What you should do> Report how many lines in the records below contain the word "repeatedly". Nothing else belongs in the answer.

====

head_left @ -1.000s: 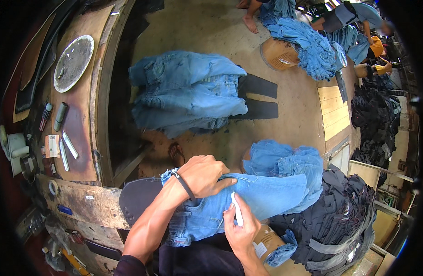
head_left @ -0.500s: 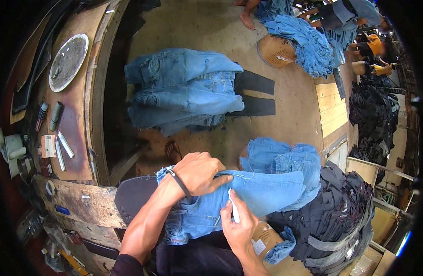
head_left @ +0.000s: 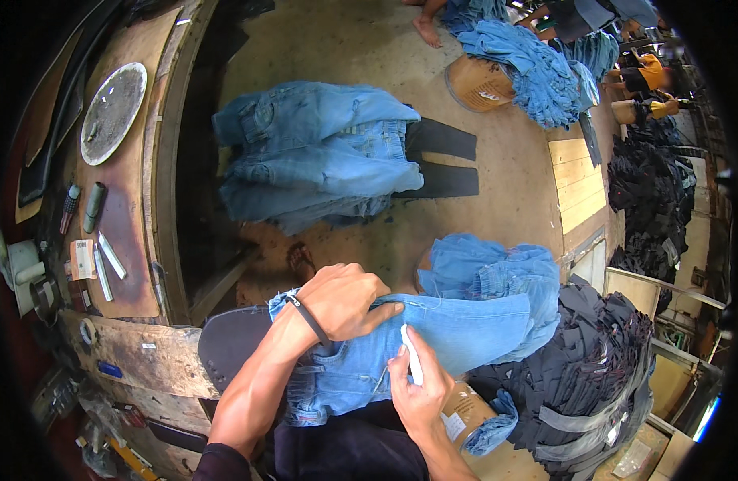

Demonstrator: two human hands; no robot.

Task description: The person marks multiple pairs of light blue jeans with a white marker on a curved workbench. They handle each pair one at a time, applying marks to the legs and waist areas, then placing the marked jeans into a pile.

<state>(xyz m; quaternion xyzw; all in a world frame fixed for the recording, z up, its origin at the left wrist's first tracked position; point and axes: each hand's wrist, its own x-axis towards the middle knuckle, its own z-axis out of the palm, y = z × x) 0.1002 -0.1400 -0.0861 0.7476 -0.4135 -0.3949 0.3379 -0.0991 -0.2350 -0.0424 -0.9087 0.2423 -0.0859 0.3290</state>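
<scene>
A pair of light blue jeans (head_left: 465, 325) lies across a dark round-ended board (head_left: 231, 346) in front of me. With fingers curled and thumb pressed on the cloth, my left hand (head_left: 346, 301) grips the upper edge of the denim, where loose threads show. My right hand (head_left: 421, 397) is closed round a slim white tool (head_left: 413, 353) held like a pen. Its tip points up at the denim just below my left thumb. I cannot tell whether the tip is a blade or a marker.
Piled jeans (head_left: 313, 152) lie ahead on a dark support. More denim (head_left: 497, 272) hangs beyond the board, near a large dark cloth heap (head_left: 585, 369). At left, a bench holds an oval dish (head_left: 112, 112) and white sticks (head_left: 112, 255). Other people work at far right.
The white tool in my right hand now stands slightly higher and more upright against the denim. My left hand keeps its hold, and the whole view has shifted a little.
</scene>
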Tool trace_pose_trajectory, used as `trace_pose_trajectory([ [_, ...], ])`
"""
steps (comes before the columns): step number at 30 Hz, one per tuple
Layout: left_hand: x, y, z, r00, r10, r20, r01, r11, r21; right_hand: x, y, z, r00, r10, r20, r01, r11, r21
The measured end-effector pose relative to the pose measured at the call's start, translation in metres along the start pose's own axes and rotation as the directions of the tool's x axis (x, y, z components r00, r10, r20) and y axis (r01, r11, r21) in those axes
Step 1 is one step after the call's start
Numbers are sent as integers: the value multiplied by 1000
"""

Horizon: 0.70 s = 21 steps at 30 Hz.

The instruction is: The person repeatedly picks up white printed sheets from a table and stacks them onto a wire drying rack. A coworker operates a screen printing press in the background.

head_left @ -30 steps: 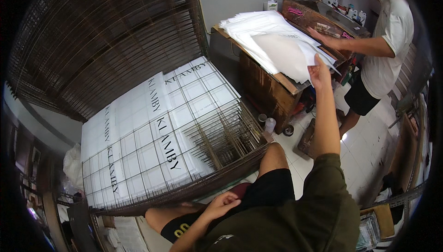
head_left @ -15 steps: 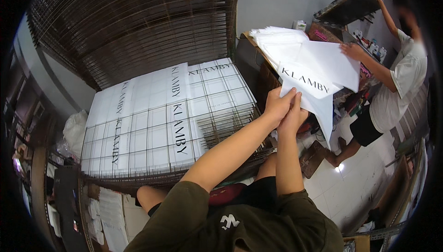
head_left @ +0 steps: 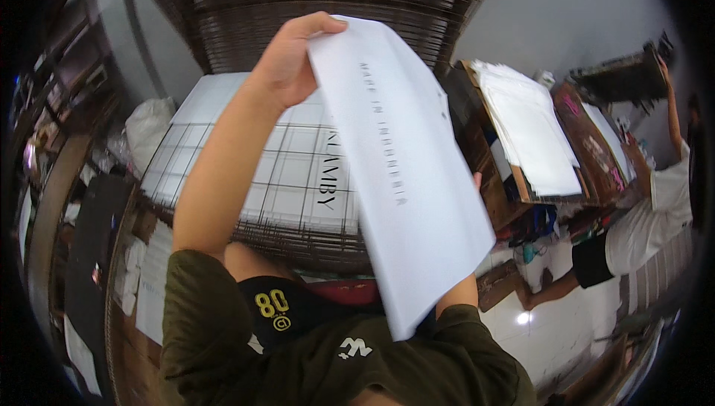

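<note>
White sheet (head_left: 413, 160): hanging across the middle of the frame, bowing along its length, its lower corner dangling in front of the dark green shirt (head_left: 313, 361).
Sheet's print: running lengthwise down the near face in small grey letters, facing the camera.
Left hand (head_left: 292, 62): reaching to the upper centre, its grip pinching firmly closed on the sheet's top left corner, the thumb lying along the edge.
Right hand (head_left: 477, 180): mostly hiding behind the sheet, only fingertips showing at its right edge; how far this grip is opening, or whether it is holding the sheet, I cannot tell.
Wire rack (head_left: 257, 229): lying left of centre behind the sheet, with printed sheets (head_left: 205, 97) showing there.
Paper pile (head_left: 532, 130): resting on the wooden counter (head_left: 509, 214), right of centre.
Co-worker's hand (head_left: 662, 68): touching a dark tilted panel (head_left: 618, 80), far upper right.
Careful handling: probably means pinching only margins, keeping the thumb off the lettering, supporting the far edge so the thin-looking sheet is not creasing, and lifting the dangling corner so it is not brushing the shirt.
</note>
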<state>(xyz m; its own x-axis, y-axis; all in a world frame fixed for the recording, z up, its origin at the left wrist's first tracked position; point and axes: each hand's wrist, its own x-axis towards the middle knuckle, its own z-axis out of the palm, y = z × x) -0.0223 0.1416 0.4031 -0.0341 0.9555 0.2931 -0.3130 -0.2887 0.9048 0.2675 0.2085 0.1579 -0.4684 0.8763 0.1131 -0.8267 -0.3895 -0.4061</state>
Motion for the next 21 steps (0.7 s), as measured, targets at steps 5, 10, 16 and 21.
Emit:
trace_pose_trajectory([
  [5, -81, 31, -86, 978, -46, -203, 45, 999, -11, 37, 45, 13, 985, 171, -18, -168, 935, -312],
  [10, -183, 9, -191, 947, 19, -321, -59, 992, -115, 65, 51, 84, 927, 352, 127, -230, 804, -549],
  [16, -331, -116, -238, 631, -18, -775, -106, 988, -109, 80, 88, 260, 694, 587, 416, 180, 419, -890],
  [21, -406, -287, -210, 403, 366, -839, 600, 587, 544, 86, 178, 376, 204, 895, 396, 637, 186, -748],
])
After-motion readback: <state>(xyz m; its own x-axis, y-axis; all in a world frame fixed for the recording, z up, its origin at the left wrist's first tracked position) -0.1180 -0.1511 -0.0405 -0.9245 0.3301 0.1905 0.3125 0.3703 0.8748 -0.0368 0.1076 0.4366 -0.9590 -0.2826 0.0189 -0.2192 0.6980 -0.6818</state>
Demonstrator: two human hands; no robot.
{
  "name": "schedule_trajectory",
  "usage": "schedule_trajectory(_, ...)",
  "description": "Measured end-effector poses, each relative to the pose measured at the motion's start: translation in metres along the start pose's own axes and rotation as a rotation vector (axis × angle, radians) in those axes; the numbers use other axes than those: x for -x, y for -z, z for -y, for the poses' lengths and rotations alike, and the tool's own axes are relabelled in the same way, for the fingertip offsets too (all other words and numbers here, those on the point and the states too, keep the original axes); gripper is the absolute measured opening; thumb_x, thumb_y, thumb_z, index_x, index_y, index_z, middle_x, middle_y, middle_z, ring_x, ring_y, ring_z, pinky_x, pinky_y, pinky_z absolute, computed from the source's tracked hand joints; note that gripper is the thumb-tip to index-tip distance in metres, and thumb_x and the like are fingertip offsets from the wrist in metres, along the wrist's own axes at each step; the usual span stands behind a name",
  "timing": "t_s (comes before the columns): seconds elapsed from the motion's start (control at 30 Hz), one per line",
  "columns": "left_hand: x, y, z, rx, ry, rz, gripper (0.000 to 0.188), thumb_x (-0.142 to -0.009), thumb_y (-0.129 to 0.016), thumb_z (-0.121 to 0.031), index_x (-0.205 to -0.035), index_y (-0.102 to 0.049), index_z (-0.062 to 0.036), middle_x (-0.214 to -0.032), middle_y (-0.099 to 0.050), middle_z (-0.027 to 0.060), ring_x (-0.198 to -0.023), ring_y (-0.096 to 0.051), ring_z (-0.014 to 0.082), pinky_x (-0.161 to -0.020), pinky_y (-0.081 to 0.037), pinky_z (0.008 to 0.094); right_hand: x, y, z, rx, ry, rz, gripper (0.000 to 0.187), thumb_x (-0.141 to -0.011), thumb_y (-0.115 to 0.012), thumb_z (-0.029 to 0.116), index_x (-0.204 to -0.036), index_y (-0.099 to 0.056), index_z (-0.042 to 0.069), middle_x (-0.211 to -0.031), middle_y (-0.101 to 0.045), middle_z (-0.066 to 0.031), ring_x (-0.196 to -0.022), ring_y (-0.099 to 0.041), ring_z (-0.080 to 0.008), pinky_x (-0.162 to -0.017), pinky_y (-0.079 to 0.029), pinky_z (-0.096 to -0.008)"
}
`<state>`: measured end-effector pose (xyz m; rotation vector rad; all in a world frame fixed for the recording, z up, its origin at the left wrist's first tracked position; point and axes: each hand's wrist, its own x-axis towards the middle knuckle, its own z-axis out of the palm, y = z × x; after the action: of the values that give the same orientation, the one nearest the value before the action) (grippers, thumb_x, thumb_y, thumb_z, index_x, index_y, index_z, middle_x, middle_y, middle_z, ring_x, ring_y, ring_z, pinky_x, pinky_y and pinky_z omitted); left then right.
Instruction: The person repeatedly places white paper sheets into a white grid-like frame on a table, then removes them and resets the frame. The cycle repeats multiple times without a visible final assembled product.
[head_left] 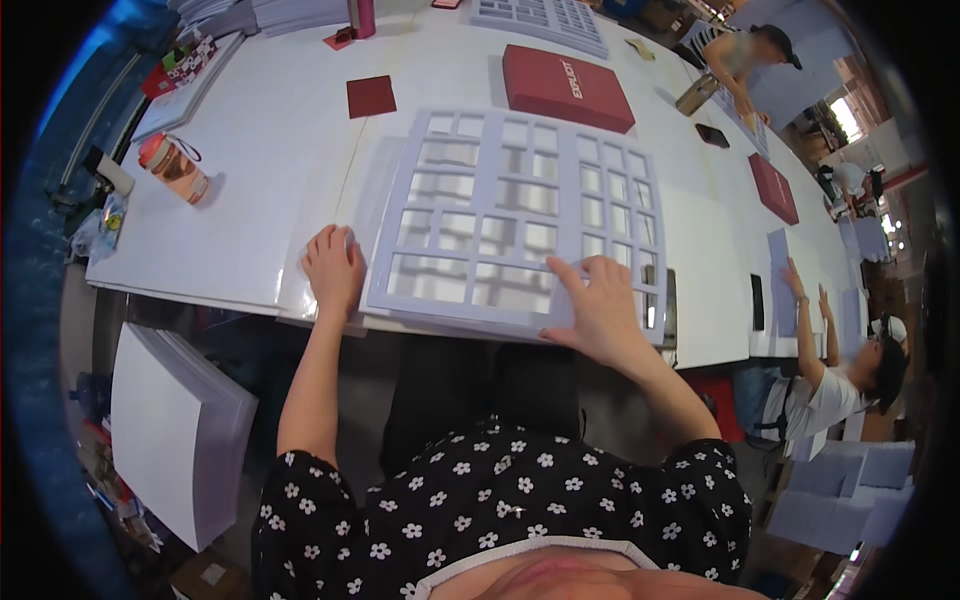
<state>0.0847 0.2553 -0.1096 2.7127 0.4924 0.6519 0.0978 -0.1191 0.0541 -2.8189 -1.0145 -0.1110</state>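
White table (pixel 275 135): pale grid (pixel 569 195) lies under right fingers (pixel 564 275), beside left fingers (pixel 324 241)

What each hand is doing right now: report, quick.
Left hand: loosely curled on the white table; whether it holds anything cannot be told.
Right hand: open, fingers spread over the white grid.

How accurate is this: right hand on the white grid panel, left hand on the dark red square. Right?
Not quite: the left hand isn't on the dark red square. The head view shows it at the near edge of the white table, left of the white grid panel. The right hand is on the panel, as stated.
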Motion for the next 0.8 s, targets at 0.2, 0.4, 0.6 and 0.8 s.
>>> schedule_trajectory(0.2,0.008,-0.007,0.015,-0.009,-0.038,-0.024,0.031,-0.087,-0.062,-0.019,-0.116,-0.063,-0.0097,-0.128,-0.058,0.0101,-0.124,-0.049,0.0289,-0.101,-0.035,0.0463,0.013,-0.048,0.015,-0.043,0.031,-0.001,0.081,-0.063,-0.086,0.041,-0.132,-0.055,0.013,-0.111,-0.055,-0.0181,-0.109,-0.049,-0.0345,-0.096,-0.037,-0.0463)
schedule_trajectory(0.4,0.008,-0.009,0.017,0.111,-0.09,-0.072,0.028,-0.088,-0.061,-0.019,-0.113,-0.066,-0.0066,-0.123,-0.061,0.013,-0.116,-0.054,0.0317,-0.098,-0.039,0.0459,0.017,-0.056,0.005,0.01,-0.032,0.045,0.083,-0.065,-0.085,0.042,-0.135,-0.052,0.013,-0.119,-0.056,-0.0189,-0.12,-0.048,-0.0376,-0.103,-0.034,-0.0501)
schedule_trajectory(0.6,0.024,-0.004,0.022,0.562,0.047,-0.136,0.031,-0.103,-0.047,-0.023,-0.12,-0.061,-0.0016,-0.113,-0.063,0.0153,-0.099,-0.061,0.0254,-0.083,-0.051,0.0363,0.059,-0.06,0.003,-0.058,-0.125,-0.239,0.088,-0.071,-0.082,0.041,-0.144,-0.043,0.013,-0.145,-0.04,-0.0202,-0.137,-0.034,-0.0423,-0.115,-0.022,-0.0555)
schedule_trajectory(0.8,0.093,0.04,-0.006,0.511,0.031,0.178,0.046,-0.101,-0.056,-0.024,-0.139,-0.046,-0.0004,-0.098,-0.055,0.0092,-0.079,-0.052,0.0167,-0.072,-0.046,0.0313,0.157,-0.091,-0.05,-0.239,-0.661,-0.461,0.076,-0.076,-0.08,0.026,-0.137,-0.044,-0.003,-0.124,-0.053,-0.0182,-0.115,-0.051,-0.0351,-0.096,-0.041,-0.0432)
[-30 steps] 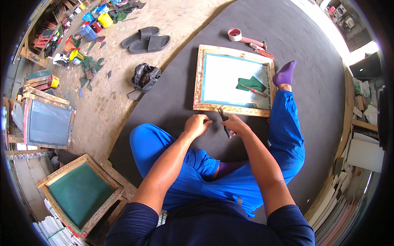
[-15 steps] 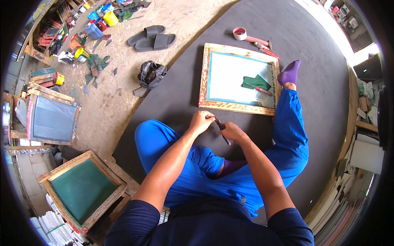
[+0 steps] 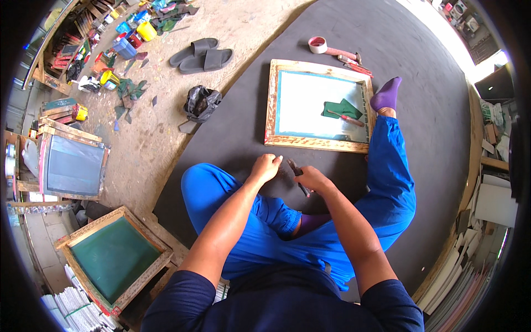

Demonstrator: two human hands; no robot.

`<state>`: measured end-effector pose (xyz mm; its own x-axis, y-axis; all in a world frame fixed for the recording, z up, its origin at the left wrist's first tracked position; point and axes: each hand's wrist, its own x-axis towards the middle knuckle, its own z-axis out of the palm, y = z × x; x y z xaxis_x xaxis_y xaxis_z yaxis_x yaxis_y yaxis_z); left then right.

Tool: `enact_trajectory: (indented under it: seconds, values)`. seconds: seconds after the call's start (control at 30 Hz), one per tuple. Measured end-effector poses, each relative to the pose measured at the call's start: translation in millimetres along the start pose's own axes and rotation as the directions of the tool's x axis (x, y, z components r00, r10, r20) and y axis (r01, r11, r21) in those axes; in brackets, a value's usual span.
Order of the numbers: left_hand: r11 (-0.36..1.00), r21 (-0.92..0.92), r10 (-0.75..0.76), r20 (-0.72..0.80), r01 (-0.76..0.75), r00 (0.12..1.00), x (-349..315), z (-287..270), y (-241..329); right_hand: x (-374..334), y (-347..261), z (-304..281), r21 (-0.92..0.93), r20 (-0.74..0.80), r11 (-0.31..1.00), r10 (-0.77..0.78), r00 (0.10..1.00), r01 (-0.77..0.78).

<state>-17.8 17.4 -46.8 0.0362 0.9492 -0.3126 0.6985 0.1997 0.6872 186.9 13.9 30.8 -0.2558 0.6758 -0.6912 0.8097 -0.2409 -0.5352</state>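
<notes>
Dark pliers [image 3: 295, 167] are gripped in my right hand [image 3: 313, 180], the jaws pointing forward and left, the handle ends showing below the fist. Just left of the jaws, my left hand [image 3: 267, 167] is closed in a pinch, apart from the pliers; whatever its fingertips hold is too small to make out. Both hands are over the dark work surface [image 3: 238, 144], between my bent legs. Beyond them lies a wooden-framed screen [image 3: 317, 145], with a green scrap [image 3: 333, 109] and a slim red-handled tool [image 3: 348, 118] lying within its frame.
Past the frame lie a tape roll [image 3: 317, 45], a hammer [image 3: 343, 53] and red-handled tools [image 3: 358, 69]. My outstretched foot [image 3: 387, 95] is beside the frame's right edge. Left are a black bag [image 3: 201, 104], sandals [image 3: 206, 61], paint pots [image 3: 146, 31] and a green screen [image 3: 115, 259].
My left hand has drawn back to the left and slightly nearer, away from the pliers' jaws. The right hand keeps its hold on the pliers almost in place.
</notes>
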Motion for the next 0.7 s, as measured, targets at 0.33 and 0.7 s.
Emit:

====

Expected answer> 2